Significantly, this study included a virus challenge in rhesus monkeys. Vaccinated animals were protected from a subsequent injection of the SIV (HIV-equivalent in non-human primates) virus (i.e. the vaccinated animals demonstrated strong control of viral replication and had significantly lower viral load) while also displaying significantly enhanced antigen-specific killer T cell responses, an outcome that Inovio has observed in multiple previous preclinical and clinical studies. By comparison, the non-vaccinated animals failed to control SIV virus infection. Generation of CD8+ killer T cells are considered instrumental in clearing cancerous or infected cells from the body and imperative to achieving sufficient potency of new vaccines against cancers and chronic infectious diseases such as HIV and hepatitis C.
Dr J Joseph Kim, Inovio's president and CEO, said: “This new preclinical data further validates the ability of Inovio's vaccines to induce powerful antigen-specific immune responses. In the past year, we have demonstrated best-in-class clinical immunogenicity data from our DNA vaccines for cervical cancer and HIV in phase I studies. Collectively, these clinical and preclinical studies further substantiate our product development efforts in these important disease areas.”

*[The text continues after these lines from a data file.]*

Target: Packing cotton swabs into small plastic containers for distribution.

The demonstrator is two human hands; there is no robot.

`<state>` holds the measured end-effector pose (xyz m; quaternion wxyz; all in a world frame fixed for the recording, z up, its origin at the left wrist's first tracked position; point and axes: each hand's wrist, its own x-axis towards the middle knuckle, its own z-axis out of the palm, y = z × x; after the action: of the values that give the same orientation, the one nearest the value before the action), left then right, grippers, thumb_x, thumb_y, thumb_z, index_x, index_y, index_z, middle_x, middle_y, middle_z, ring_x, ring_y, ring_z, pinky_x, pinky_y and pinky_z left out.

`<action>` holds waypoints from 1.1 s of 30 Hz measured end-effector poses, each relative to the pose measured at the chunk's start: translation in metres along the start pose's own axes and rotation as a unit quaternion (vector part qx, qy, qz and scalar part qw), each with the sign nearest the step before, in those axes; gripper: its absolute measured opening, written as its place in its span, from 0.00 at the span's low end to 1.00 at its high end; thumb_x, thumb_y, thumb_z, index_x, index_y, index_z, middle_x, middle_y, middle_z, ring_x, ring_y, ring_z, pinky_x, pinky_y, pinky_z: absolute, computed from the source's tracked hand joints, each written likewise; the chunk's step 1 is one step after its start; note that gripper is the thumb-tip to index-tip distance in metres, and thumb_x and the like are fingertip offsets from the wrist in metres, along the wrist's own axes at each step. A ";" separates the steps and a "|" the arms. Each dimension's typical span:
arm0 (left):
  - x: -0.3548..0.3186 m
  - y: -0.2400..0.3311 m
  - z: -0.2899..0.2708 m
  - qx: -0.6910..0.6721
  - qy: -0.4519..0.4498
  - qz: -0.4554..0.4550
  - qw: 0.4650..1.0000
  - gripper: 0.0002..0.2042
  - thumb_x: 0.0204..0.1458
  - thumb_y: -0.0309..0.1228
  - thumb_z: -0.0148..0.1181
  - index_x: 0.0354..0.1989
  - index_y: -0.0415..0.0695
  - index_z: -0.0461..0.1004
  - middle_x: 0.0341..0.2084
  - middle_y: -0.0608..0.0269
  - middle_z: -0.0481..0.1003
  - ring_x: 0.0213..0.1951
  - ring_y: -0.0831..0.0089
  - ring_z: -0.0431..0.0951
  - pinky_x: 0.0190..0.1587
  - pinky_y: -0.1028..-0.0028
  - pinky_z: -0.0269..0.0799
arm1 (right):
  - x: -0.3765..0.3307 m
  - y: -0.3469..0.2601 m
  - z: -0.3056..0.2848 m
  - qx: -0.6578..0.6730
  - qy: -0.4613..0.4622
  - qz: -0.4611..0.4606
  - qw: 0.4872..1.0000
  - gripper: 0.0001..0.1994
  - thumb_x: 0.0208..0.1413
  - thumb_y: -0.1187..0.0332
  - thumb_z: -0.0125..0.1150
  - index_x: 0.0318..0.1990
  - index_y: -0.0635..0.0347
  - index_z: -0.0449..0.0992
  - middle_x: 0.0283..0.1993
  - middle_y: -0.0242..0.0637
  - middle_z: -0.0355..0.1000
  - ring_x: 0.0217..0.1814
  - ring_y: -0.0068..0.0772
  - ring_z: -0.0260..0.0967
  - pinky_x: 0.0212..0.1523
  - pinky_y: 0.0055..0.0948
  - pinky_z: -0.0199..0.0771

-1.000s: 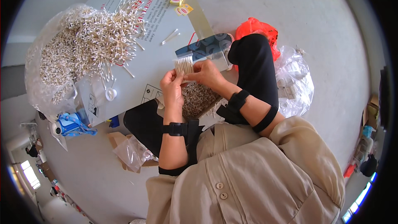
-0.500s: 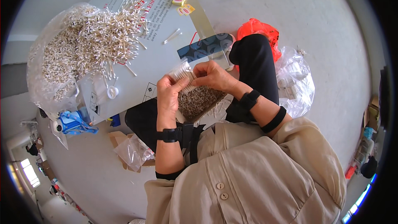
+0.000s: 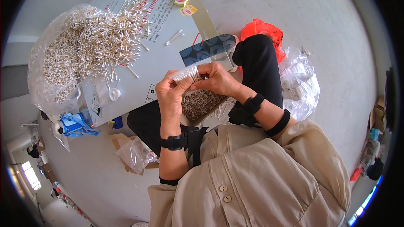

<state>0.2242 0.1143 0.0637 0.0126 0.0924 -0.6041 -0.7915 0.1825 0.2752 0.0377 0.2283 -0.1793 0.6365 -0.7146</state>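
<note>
Above a cardboard box lined with loose cotton swabs [image 3: 201, 105], my two hands hold a small clear pack of cotton swabs [image 3: 185, 74]. My left hand [image 3: 169, 97] pinches its left end, thumb along the near side. The fingers of my right hand [image 3: 218, 80] close on its right end. White swab tips show in a row through the clear film. The box sits between my thighs, its far part hidden by my hands.
A big heap of cotton swabs [image 3: 105, 33] spills from a clear bag [image 3: 38, 65] onto the metal-topped table [image 3: 139, 86]. Small yellow boxes [image 3: 182, 0] and a white tape roll [image 3: 114, 94] lie there too. Red [image 3: 264, 27] and clear plastic bags [image 3: 301, 82] lie to the right.
The pack has turned between my hands, so the row of swab tips now faces up toward me. My left hand has shifted slightly left; my right fingers have moved onto the pack's end.
</note>
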 end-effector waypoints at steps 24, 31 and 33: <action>-0.010 0.011 -0.003 0.095 -0.014 -0.042 0.994 0.06 0.48 0.19 0.63 0.34 0.35 0.74 0.26 0.70 0.74 0.27 0.87 0.70 0.30 0.85 0.67 | -0.002 -0.016 0.006 0.097 0.060 0.011 0.993 0.11 0.50 0.73 0.65 0.39 0.71 0.73 0.31 0.30 0.71 0.32 0.18 0.64 0.34 0.25 0.68; -0.011 0.007 -0.006 0.137 -0.007 -0.048 0.989 0.06 0.47 0.19 0.60 0.34 0.34 0.74 0.25 0.69 0.75 0.24 0.86 0.71 0.27 0.84 0.68 | -0.003 -0.021 -0.004 -0.050 -0.026 0.061 0.997 0.13 0.48 0.75 0.62 0.41 0.70 0.72 0.28 0.27 0.67 0.32 0.17 0.62 0.34 0.22 0.65; -0.011 0.012 -0.005 0.106 -0.017 -0.066 0.992 0.06 0.48 0.19 0.60 0.35 0.34 0.74 0.25 0.68 0.75 0.24 0.85 0.72 0.27 0.83 0.69 | -0.001 -0.022 -0.007 -0.035 -0.038 0.066 0.996 0.12 0.47 0.76 0.61 0.40 0.70 0.72 0.28 0.27 0.67 0.32 0.17 0.62 0.34 0.22 0.65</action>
<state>0.2349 0.1072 0.0756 -0.0599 0.1194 -0.6769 -0.7238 0.1777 0.2836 0.0584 0.2925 -0.1722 0.6626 -0.6677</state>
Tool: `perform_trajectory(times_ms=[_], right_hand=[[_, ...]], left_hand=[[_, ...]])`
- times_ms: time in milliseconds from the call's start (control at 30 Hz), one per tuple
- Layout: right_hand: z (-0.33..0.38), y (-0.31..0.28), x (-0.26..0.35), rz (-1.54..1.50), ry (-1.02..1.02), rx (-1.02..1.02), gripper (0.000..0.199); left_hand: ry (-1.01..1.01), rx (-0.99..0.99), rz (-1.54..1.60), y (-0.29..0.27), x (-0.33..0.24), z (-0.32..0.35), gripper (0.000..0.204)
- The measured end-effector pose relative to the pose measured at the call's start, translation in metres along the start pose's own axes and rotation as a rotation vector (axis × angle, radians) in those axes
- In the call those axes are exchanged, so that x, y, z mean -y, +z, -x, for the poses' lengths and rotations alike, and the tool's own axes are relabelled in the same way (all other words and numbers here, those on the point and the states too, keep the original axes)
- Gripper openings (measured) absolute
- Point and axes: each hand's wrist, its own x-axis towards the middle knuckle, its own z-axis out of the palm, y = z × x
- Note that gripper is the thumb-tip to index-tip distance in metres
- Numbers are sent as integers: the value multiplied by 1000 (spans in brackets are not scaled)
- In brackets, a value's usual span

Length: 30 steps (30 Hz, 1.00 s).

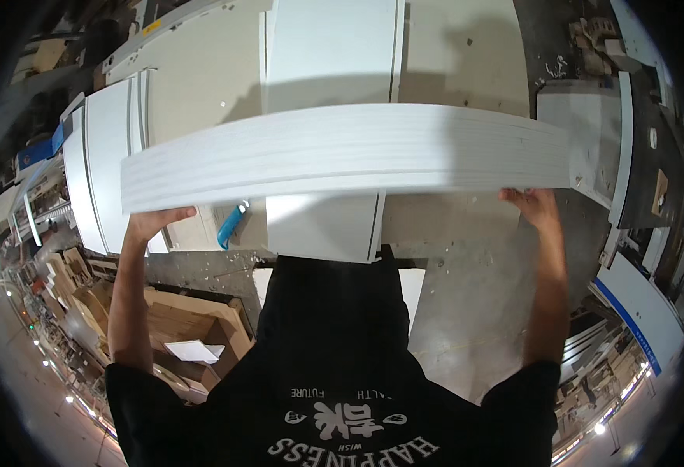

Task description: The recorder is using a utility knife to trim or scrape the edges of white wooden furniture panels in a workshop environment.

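A long stack of thin white panels (342,148) spans the view, its layered edges turned toward me above the table. My left hand (157,221) grips the stack's lower edge near the left end, with the thumb lying along the near side and the other fingers hidden beneath. Near the right end, my right hand (534,205) holds the same edge, its fingers partly tucked under. Below the stack, a white board (322,226) lies on the beige tabletop (466,70). A blue-handled cutter (231,227) rests on the table to the right of my left hand.
More white panels (101,171) stand at the table's left side. A cardboard box (202,311) with white scraps (194,352) sits on the floor at lower left. A grey-white panelled unit (583,140) stands to the right, beside a dark surface (657,156).
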Motion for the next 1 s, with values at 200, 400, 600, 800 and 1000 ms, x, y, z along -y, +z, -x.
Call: perform_trajectory(times_ms=[200,400,600,800,1000], right_hand=[[57,5,44,-551,424,-28,79],[55,-2,111,-569,930,267,82],[56,-28,88,-170,324,325,71],[38,-12,35,-761,634,173,53],[41,18,15,-1125,498,25,40]], left_hand=[[-446,32,369,15,-29,42,125],[-530,219,1248,57,-29,36,78],[-758,204,707,13,-106,7,69],[-708,279,984,10,-55,-24,66],[493,130,695,14,6,11,105]])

Late last year, Inovio announced interim immunogenicity and safety data in humans from its phase I clinical study of Pennvax-B, a DNA vaccine for the prevention of HIV clade B infection. Pennvax-B achieved high vaccine-induced response rates and strong magnitude of T cell immune responses in vaccinated subjects. Similar to reported results from a phase I clinical study of Inovio's therapeutic DNA vaccine for cervical cancer, the response rates and magnitude of responses achieved in this study were significantly higher than those seen previously from other DNA vaccine trials.
The complete immunogenicity data and end-of-study safety data from Pennvax-B study are expected in the third quarter of this year. In a separate study, Pennvax-B is also being tested as a therapeutic vaccine in HIV-positive volunteers, with immunogenicity and safety data expected in the fourth quarter of 2011.
Two phase I studies will test the optimized clade C DNA vaccine reported in the Vaccine paper. One study involves Inovio's global HIV DNA vaccine candidate, Pennvax-G (clades A, C, and D), which is currently being tested in a 92-patient global phase I clinical study in the US and Africa in a collaboration with the US Military HIV Vaccine Research Programme. Inovio plans to initiate another phase I study in mid-2012 with its Pennvax-GP vaccine (against HIV clades A and C; intradermal delivery), which is being developed using a multi-year $ 25-plus million NIAID development contract awarded to Inovio.
Inovio is developing a new generation of vaccines, called DNA vaccines, to treat and prevent cancers and infectious diseases.